The little things
- Laura Harrell
- Aug 26, 2018
- 4 min read
Have you ever heard someone say "enjoy the little things?" I always thought that meant things like sunsets, rainbows, sweet texts, holding a baby, etc. Autism has taught my family and I that it's the little things in life that are actually the biggest. Let me explain. When Nolan was born he was our first child, so every thing he did was a first for us as parents too. The first time smiled, the first time he rolled over, the first time he crawled; they were all such a big celebration. . .and they should be! But shortly after Nolan's first birthday those "firsts" slowed down and then stopped. There was never one particular moment where something happened and not one particular thing that caused it. We just slowly noticed that he wasn't walking as quickly as other children his age and he wasn't talking either. I remember hearing him say "mamamamama" and "uh oh" once or twice early on and I'm sure he may have said a few other things but only once or twice. We noticed no new words were coming and the ones we heard before had stopped. This is where the concern started and our journey towards an autism diagnosis began.
We heard plenty of things like, "boys always do things later" and "he will do things in his own time" from well meaning people but something in our gut wasn't sitting right. So many doctor's appointments and evaluations later Nolan was diagnosed with autism shortly after his second birthday. Of course our lives changed, as did Nolan's, but I refuse to focus on the negative because while autism's been hard, it has made us better people. You see, every little small victory and every little therapy goal that is met is a HUGE celebration for us. Not because we never thought Nolan would be able to do things like, wave bye, match colors, or follow simple commands. The sky is the limit for him and we try not to ever limit what we think he can do. The thing is with autism you don't know what is possible. I told someone recently that with Nolan we don't plan anything more than a year away when it comes to school, therapy, and goals. This is because as soon as we put a limit on him he surprises us all and speeds right past it. At the same time though, autism is a neurological disorder that causes developmental delay so we know there are things he will have to work extra hard at learning; things that come easy to other children his age.
So the little things to typical parents we wait a little longer to celebrate and that makes them BIG things, not little ones. Nolan works so hard at learning some very simple things that are taken for granted with a typical child. For example, remember the speech issue I talked about earlier. I heard Nolan say "mamamamamama" before he was a year old and I will never forget that moment. He was in his crib in his room waking up for the day and started babbling it because he wanted out. I was SO excited! I never heard it again until a few days ago. I don't say that for pity or to be sad but because I just thought I was excited when I first that 3 or 4 years ago. You would have thought I won the billion dollar lottery the other morning when I finally heard it again. I never knew if I would hear the word mama come out of my sweet boys mouth again and here we are! He loves to put our phones on selfie mode and recently started making noises while filming himself, then plays it back. He hadn't been up long and was in the living room doing his thing. I came up behind him and started making noises with him on the selfie mode, mostly because it aggravates him and I like to pick on him ha! To my surprise as soon as I got on the camera behind him he blurted out "mamamamama" and was laughing! You couldn't contain my excitement and my tears! It was 5:30 in the morning and I woke up anybody that wasn't already awake and acted like a little girl who found out Santa had come to visit! The good news is I've gotten him to repeat it again since then and while I hope he eventually points at me and says "mama," I take what I can get one day at a time and when I say my prayers at night I thank God for that moment. Because that moment gives us so much hope and so much happiness that all the hard times and therapy and pushing him are worth it.

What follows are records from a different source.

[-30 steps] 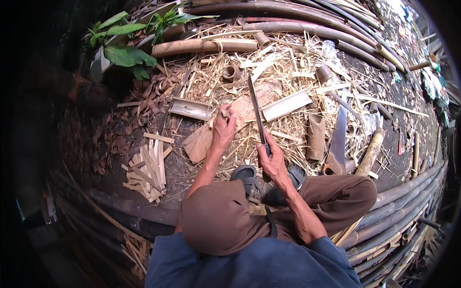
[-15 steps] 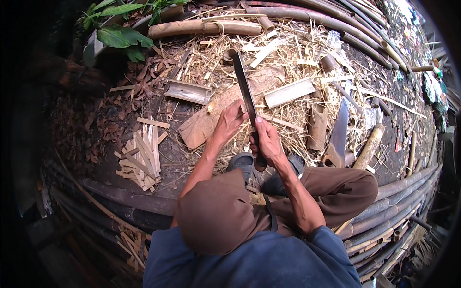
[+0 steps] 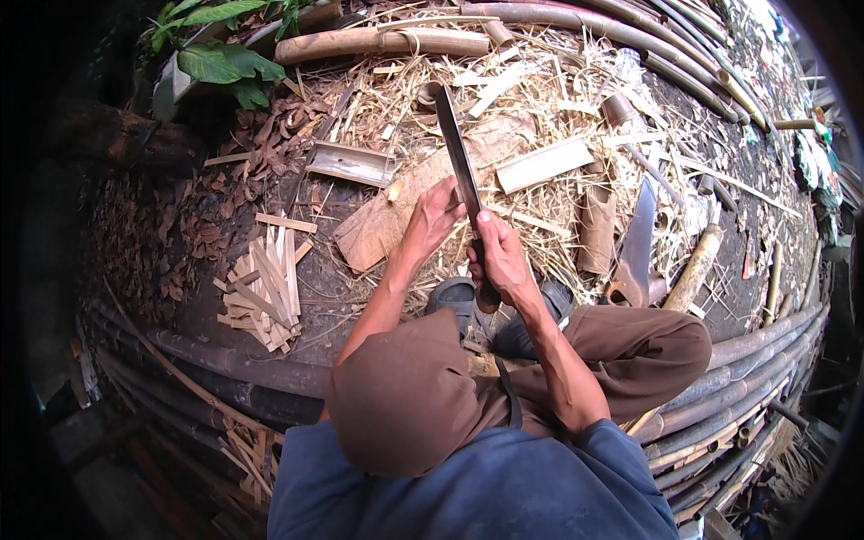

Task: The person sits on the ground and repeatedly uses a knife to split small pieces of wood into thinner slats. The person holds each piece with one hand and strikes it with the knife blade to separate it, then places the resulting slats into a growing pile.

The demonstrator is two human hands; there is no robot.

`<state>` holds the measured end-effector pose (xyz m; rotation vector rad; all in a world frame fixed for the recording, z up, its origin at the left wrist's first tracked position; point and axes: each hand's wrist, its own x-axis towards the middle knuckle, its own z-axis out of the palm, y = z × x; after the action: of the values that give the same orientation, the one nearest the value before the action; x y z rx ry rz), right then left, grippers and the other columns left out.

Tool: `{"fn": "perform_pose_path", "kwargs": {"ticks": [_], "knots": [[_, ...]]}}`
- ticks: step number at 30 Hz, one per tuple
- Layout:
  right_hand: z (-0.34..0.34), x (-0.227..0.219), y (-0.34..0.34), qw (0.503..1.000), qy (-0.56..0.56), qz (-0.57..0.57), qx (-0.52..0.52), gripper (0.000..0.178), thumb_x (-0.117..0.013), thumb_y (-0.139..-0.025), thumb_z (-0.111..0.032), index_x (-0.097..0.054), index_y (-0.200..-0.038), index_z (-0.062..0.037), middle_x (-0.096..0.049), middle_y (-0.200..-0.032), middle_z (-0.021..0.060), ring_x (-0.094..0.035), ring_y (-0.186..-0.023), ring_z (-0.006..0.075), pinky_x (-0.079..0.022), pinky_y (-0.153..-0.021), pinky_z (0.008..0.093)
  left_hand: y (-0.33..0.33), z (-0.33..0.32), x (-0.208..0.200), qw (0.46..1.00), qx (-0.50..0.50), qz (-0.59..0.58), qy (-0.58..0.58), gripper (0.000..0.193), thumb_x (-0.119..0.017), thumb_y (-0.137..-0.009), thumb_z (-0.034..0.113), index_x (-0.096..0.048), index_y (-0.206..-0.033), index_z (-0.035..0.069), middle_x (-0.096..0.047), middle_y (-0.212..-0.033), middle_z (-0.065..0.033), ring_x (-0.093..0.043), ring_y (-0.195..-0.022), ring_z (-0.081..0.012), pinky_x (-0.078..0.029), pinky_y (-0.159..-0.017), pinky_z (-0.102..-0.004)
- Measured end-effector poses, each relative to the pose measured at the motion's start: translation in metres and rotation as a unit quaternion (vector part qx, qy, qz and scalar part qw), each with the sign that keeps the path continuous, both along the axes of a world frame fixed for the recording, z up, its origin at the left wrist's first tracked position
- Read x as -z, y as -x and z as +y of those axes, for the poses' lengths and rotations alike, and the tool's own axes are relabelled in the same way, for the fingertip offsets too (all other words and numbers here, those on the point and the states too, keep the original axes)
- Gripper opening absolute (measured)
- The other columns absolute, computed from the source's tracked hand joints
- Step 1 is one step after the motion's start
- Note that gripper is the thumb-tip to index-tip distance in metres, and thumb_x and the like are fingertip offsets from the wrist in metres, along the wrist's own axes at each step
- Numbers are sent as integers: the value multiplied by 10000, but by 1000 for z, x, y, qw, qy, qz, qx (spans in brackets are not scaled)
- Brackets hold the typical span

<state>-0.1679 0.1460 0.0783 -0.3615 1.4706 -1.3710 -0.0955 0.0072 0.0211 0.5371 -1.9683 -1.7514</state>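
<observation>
Dk machete [image 3: 457, 155] in R hand [image 3: 502, 261], any mkgs unclear

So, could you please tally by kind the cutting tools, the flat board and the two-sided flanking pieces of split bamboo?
Machete, in the right hand: 1
Handsaw: 1
Wooden board: 1
Split bamboo pieces: 2
Total: 5

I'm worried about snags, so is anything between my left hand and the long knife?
Nothing obvious: the left hand is close beside the long knife. Whether something small is hidden between them, I can't tell.
</observation>
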Motion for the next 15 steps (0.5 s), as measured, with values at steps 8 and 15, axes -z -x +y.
{"fn": "perform_pose_path", "kwargs": {"ticks": [8,15], "knots": [[-1,-3,-2,990,-4,141,-5,439,-407,-1040,-333,-461,-1421,-121,-488,-620,-7,-428,-512,61,-382,-486,235,-1,-2,-3,999,20,1,38,231,-570,-964,211,-518,-1040,-1,-522,-845,-43,-538,-822,-129,-468,-698,-298],[-5,2,-8,963,5,269,14,417,-427,-1032,-277,-485,-1390,-73,-663,-862,139,-582,-740,144,-483,-708,309,0,-5,5,995,-3,-11,98,353,-598,-904,294,-485,-1122,40,-508,-832,-102,-487,-767,-189,-444,-702,-390]]}}
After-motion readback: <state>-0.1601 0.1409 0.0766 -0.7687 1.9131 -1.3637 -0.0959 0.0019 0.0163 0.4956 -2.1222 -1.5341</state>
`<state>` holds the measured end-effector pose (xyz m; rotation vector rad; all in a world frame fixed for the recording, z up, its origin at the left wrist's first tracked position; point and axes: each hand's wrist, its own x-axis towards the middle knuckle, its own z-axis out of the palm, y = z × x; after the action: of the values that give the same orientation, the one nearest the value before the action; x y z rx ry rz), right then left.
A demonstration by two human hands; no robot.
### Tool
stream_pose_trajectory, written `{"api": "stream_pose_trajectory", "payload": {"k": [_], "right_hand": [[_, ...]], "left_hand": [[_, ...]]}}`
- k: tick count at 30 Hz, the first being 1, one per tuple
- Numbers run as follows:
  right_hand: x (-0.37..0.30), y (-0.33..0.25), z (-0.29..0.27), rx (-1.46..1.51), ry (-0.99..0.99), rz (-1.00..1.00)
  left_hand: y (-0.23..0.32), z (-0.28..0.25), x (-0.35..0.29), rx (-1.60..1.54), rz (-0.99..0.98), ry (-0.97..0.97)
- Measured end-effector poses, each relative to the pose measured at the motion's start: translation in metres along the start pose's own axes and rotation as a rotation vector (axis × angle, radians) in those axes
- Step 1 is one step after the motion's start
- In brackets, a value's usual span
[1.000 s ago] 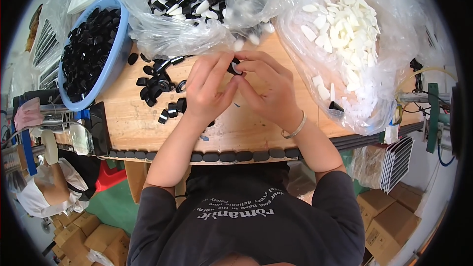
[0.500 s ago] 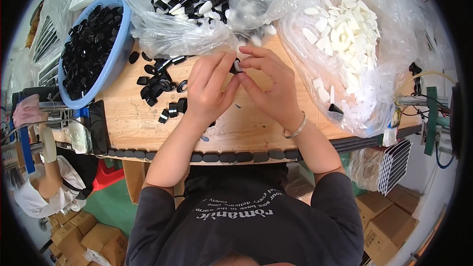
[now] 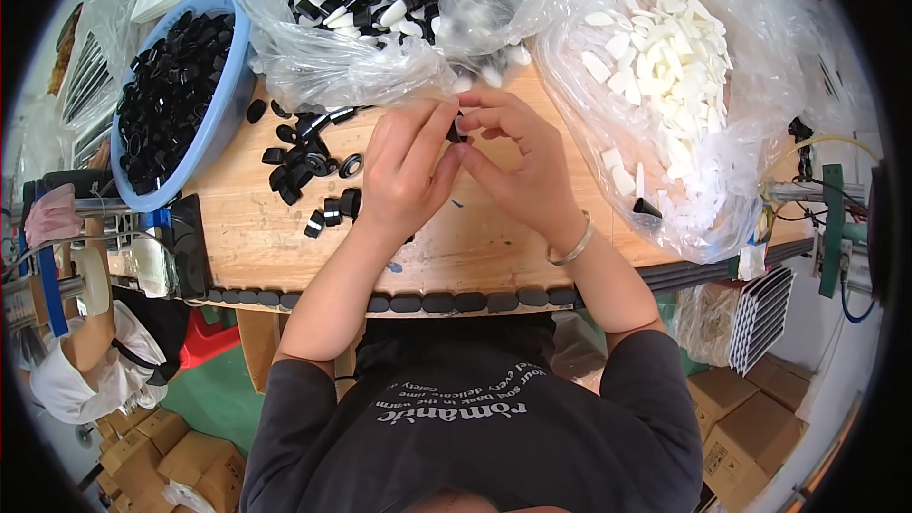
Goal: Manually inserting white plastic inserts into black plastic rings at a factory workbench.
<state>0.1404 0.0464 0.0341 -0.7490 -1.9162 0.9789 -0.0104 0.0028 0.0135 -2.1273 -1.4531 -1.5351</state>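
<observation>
My left hand (image 3: 404,161) and my right hand (image 3: 518,157) meet above the middle of the wooden table. Between their fingertips is a small black plastic cap (image 3: 455,129), partly hidden by the fingers. My left thumb and fingers pinch it from one side, while my right thumb and bent fingers hold it from the other. Left of my left hand lie several loose black caps (image 3: 306,157), some ring-shaped. A heap of white plastic pieces (image 3: 674,66), flat and rounded, rests in a clear plastic bag to the right of my right hand.
A blue basin (image 3: 242,76) full of black caps stands at the left. Beyond my hands, a clear plastic bag (image 3: 351,71) holds mixed black and white pieces. Black oval pieces (image 3: 439,303) line the table's front edge. At far left is another person's arm (image 3: 90,342).
The white part seen at the cap between my fingertips half a second ago is now mostly out of sight. My fingers have shifted slightly around the cap; my forearms stay nearly still.
</observation>
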Motion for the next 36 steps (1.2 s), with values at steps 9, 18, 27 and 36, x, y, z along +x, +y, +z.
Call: {"api": "stream_pose_trajectory", "payload": {"k": [9, 18, 27, 36], "right_hand": [[-0.004, 0.011, 0.002, 0.343, -0.029, 0.275], [-0.001, 0.008, -0.003, 0.517, -0.020, 0.311], [0.000, 0.002, -0.010, 0.535, -0.047, 0.395], [0.000, -0.003, -0.014, 0.419, -0.111, 0.379]], "left_hand": [[0.005, 0.001, 0.002, -0.142, -0.056, -0.004], [-0.006, -0.002, -0.010, -0.620, -0.600, -0.081], [-0.006, -0.010, -0.003, -0.863, -0.743, -0.093], [-0.018, -0.026, 0.002, -0.800, -0.706, -0.386]]}}
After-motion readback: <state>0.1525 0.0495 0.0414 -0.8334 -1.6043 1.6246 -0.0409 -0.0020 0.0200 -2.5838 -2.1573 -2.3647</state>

So if you see us acting crazy in the hallway at Walmart because Nolan did something that seems so simple, or any other family does this for that matter, celebrate too! Ask what you can do to help! We love when people wave at Nolan to tell him bye because it encourages him to interact and use the social skills he has worked so hard to learn. Tell him to "give me five" or "give me knuckles." He loves it but he has worked hard to learn it too and of course it makes us so proud as it should you too!
Oh yeah, and take a lesson from autism: slow down, smell the flowers, watch the sunset, and enjoy the little things because you never know when they will be the big ones.